#### Exercise instructions:
Work out how many lines of the listing hold "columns" and return that number by itself.

#### Supplied data:
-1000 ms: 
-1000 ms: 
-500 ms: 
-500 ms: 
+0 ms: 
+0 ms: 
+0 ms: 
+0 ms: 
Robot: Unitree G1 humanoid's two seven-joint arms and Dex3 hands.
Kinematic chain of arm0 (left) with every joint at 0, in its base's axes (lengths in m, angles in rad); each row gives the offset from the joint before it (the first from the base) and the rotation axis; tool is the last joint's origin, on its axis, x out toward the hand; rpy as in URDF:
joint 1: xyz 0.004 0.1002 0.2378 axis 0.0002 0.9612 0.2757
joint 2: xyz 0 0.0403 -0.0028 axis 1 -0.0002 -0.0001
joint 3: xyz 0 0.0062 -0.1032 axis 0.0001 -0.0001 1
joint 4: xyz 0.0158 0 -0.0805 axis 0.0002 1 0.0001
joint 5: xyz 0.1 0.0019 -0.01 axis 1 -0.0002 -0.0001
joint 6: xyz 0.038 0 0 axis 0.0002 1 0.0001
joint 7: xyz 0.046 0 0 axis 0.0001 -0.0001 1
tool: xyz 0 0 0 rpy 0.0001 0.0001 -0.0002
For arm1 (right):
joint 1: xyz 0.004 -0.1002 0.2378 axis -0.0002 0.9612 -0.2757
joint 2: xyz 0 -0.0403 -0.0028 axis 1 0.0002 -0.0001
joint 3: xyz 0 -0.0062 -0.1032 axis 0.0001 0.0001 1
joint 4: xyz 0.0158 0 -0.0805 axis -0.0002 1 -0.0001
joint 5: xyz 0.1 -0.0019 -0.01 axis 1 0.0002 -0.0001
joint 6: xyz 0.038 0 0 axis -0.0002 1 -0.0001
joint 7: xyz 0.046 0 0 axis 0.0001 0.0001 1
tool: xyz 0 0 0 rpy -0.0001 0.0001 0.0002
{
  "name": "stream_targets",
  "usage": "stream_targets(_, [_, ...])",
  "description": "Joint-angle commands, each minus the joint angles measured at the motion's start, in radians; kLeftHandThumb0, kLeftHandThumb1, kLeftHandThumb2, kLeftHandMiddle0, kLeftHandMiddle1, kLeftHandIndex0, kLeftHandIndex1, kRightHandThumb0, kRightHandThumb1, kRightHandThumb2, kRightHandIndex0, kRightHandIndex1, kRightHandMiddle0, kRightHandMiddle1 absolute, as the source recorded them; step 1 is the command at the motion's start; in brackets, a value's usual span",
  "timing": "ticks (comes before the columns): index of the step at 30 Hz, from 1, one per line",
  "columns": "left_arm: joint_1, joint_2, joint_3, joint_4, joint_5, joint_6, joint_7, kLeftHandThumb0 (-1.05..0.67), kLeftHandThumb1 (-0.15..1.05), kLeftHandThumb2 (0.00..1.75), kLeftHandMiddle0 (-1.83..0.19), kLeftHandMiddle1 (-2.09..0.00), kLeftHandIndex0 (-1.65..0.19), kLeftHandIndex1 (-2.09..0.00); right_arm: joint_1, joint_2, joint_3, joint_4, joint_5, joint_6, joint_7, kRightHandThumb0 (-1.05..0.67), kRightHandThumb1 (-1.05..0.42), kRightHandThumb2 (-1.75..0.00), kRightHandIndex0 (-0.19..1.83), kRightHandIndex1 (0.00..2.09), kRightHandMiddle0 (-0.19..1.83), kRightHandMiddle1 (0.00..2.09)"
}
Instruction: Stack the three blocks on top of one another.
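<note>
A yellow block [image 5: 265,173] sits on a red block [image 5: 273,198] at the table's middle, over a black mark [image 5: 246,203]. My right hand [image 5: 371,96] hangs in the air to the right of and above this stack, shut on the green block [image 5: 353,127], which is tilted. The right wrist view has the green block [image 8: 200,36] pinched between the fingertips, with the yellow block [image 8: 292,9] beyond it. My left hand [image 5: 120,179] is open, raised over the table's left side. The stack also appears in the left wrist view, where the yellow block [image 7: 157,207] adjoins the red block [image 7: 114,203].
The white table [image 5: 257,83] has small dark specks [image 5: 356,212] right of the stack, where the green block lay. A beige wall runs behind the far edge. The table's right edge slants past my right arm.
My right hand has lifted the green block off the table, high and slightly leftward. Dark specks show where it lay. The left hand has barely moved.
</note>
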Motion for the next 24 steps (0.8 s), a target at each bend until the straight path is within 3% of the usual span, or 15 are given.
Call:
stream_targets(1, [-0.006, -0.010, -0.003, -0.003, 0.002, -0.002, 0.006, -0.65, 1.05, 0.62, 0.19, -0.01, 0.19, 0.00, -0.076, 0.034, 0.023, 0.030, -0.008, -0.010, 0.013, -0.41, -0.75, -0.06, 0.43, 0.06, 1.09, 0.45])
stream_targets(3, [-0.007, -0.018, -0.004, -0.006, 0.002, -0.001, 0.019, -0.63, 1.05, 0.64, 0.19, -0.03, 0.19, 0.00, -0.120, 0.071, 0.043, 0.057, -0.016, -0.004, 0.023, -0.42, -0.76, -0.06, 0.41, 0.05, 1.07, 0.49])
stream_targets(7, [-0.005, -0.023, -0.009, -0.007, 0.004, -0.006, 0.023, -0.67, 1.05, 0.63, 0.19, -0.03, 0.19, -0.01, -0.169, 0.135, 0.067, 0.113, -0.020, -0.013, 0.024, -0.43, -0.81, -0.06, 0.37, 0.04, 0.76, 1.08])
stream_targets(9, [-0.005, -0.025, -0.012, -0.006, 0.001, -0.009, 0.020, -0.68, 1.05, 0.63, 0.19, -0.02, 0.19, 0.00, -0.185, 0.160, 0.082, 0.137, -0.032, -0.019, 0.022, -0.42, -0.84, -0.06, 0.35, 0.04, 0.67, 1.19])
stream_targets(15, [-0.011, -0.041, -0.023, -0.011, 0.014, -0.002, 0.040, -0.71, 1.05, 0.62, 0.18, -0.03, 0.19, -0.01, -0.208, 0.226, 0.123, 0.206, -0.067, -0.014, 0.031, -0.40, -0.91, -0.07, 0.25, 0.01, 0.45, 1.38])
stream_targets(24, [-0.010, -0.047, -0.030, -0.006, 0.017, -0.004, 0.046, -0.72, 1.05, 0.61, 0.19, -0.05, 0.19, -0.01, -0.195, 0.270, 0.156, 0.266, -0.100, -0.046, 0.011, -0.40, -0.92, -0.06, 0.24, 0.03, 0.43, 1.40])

#### Answer:
2